The husky twins also pestered Adelle, Candace and Kristi about their combat abilities, begging for demonstrations. The raptor refused to show off her skills at the breakfast table. The cheetah performed a mini-shadowstep cast, sending food from her hands across the table into Candace's mouth, who snapped it out of the air. Candace fused a fork to a spoon to show off her skill, laughing as the twins tried and failed to pry the cutlery apart.

By the time we finished eating, something truly remarkable had happened. The Whitepaw parents no longer looked at us as corrupting influences but as troubled young adults who had found each other through unusual circumstances and became each other's support.

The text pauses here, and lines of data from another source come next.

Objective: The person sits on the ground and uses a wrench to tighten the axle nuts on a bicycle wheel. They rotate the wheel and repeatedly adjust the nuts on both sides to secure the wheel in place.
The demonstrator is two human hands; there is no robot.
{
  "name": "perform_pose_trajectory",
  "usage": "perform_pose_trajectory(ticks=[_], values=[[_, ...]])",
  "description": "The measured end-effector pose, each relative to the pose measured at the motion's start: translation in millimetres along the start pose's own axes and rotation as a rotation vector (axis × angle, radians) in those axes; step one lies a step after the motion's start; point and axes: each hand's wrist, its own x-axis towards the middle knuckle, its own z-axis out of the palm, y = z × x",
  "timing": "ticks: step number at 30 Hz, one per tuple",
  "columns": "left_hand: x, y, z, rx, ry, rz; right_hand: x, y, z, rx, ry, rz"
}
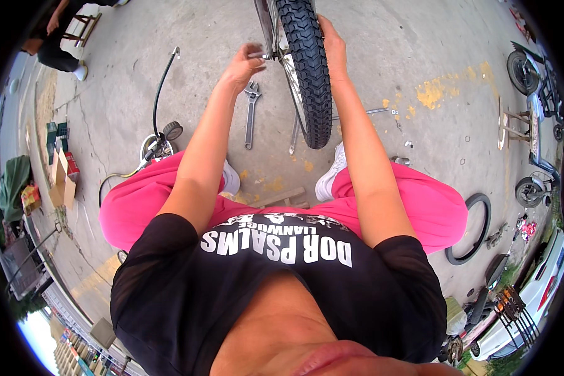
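A bicycle wheel with a black knobbly tyre (307, 69) stands upright in front of me, set in a silver frame or fork (266, 25). My left hand (239, 67) is at the axle end on the wheel's left side, its fingers smeared by motion. Against the tyre's right side lies my right hand (334, 50), gripping the wheel with its fingers partly hidden. An adjustable wrench (249, 119) lies on the concrete below my left hand. A second metal tool (294, 135) lies beside the tyre, and a thin one (377, 111) sticks out right of my right forearm.
A pump with a black hose (156, 94) stands by my left knee. A loose black tyre (452, 254) lies by my right knee. Cardboard boxes (61, 178) stand at the left. Another person (59, 56) is at the far left; parked scooters (529, 188) line the right.
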Motion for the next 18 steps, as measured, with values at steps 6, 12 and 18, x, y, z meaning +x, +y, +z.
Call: perform_pose_trajectory(ticks=[6, 12, 18], values=[[8, 8, -10, -0.021, 0.033, -0.378, -1, -1, 1, -0.013, 0.008, 0.01], [8, -5, -3, -0.034, 0.04, -0.099, 0, 5, -4, 0.014, -0.062, 0.056], [17, 3, -17, -0.042, 0.116, -0.45, 13, 39, -26, 0.392, -0.425, 0.174]])
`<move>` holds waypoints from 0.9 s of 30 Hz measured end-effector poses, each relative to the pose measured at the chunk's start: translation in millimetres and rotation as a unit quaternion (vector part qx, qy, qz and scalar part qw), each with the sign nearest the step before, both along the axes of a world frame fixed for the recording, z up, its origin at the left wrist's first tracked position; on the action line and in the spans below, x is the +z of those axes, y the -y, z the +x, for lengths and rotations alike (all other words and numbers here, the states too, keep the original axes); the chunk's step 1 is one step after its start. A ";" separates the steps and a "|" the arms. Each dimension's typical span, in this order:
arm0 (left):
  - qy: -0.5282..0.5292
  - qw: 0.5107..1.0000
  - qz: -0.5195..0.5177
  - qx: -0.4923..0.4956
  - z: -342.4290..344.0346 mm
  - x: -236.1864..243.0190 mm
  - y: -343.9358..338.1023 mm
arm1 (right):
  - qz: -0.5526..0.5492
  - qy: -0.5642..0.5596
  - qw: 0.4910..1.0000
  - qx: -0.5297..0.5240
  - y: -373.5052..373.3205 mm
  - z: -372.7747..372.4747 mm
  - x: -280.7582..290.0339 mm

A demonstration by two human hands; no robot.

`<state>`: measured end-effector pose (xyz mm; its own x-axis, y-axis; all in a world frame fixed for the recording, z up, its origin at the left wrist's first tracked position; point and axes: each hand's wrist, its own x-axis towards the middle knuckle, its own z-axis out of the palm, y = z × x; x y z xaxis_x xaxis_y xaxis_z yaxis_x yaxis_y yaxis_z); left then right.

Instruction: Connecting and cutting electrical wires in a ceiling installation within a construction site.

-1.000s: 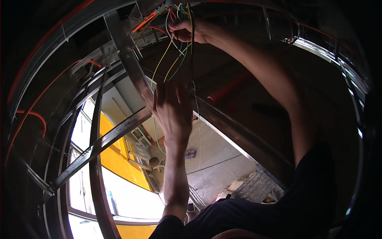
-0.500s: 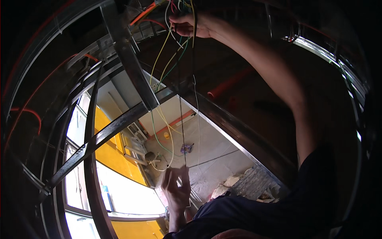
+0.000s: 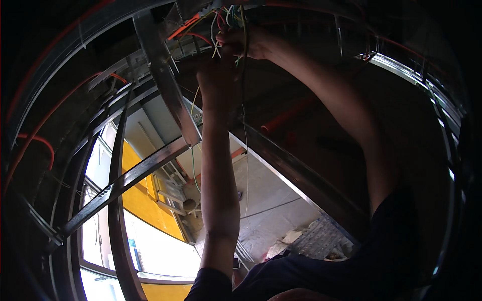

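Observation:
Overhead, a bundle of coloured wires hangs from an opening between metal frames. My right hand is raised there, its fingers closed round the wires. My left hand is up just below it, overlapping the strands in shadow, its fingers too dark and hidden to make out. Yellow, white and green wires trail downward past a steel channel. An orange conduit runs just left of the bundle.
Metal studs cross on the left, with red conduit beyond. A dark panel fills the right. Far below are a concrete floor, heaped sheeting, a stool, a yellow wall band and bright windows.
My left hand has risen from low beside the hanging wires to just under my right hand at the bundle. My right hand stays at the wires, slightly lower than half a second ago.

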<state>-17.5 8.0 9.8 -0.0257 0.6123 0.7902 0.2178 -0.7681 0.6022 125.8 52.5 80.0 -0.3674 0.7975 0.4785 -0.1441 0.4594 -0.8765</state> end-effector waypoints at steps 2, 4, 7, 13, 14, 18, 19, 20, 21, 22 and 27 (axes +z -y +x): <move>0.083 0.975 -0.130 -0.158 5.1 -3.8 -20.9 | -0.008 -0.004 1.000 -0.024 -0.9 -1.1 -1.5; -0.004 0.999 -0.052 0.009 6.4 -7.7 -31.4 | 0.005 -0.003 1.000 -0.027 -0.3 -0.4 -2.6; -0.112 0.941 0.269 0.173 2.8 -9.3 -30.1 | -0.009 -0.028 0.999 -0.034 0.5 -3.7 -2.6; 0.245 0.962 0.066 -0.103 19.9 4.3 -11.0 | -0.003 -0.055 0.998 0.011 2.7 -6.2 -1.4; 0.285 0.931 0.158 -0.164 24.8 5.3 -8.5 | -0.013 -0.060 0.998 -0.005 2.9 -4.4 -0.8; 0.287 0.935 0.055 -0.201 26.3 3.7 0.3 | -0.067 -0.038 0.997 0.014 3.0 -0.1 4.3; 0.278 0.932 0.094 -0.214 26.5 0.4 3.2 | -0.056 -0.038 0.998 0.002 3.1 -0.2 5.4; 0.246 0.944 0.112 -0.188 25.8 -4.4 7.2 | -0.061 -0.030 0.997 -0.021 3.3 -1.3 5.3; 0.213 0.957 0.124 -0.155 24.7 -8.7 11.4 | -0.048 -0.025 0.998 0.026 4.0 -1.1 6.0; 0.210 0.955 0.131 -0.161 23.2 -15.2 18.2 | -0.047 -0.027 0.998 0.026 4.3 -2.1 5.8; 0.092 0.990 0.102 0.036 -0.6 -69.4 88.7 | -0.041 -0.050 0.996 -0.058 2.0 -7.8 1.9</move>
<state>-18.1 -80.7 -59.6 -0.2178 0.4314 0.8755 0.1770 -0.8647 0.4701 118.0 50.6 81.9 -0.2252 0.8699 0.4388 -0.1826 0.4047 -0.8960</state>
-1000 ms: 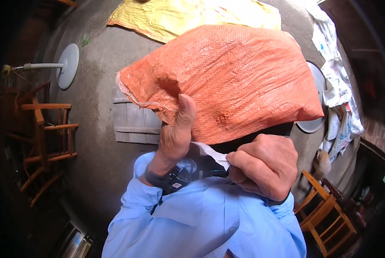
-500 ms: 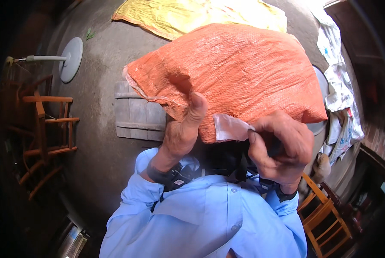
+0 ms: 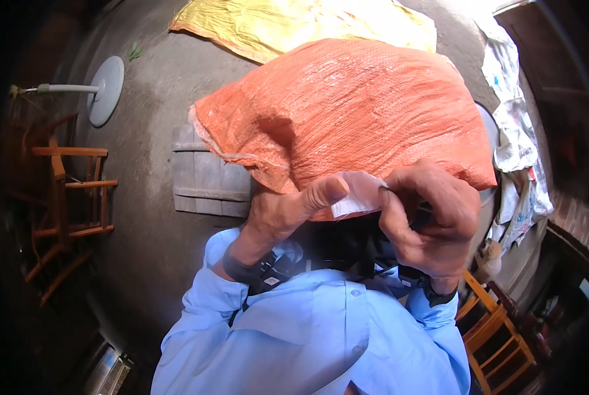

I felt a sense of appreciation that at least one of us had loving parents.

Nessy too practically glowed, her family's acceptance warming her from the inside out. Her tail thumped a steady, happy rhythm against my back.

"You must all come to dinner," Natalie announced. "Tonight. I want to get to know my daughter's… Syn-pack… properly. Without making a spectacle of ourselves in public."

We voiced our noises of agreement.

"Excellent! I'll make my famous pot roast," Natalie smiled.

"Mom's pot roast is legendary," Miles whispered to me. "She only breaks it out for special occasions."

"Seven o'clock," Rex stated.

"Can do," Candace licked syrup from her claws.

Of course, the universe just had to roll a cloud over our moment of sunshine.

Nessy's and Candace's heads snapped to the diner's front door before it even opened, sensing the arrival of doom with their future-smelling and seeing skills.

A tall, silver-white vixen, resembling Candace in a multitude of ways, in a tailored silver business suit entered first. Behind her came a massive, gray-skinned shark pradavarian woman in a black suit and sunglasses. Scrutimancer Goebel Sartre shuffled in last, looking like he didn't want to be here.

Candace's fork dropped to her empty plate with a clatter, her spine straightening out, lips curling up in an ice-cold, half-smirk, half-snarl.

"W-aah-fuck," Adelle's eyes snapped to the trio. She attempted to hide her furry orange bulk behind Kristi, which worked poorly.

"Language," Natalie chided on autopilot, oblivious to the approaching storm.

The elegant vixen's eyes slashed across the room and landed on us. Silver eyes, exactly the same as Candace's, narrowed. She gracefully glided through the diner with her security detail and Scrutimancer in tow.

"Candace Ian Rhinehart!" she declared, voice undulating between TV-announcer diction and mercurial poison.

"Sup Mom?" Candace fired back, the mask of Donutz the rebel sliding onto her face with an invisible snap. "Fancy meeting you here. Love the suit. New Arcane Couture?"

"Don't you 'sup' me, young lady," Mrs. Rhinehart snapped. "Your father is beside himself. We had to postpone the board meeting today because he couldn't focus. And I had no choice but to track you to this diner."

"Uh-huh," Candace rolled her eyes.

"And now I see you having breakfast with—"

She stopped, gray eyes flashing with radiant flares from within and rolling over in the rest of us like a tank with no brakes. Her nostrils flared as she caught our scents. With that, the perfect composure she wore cracked, her entire face twitching.

"Mother, these are my lovely packmates," Candace stated. "This is Alec, our Alpha, and—"

"Your what?" Mrs. Rhinehart cut her daughter off, her voice jumping an octave. Her stare zeroed in on me, hot and intense like a laser. "Candace, WHAT HAVE YOU DONE?"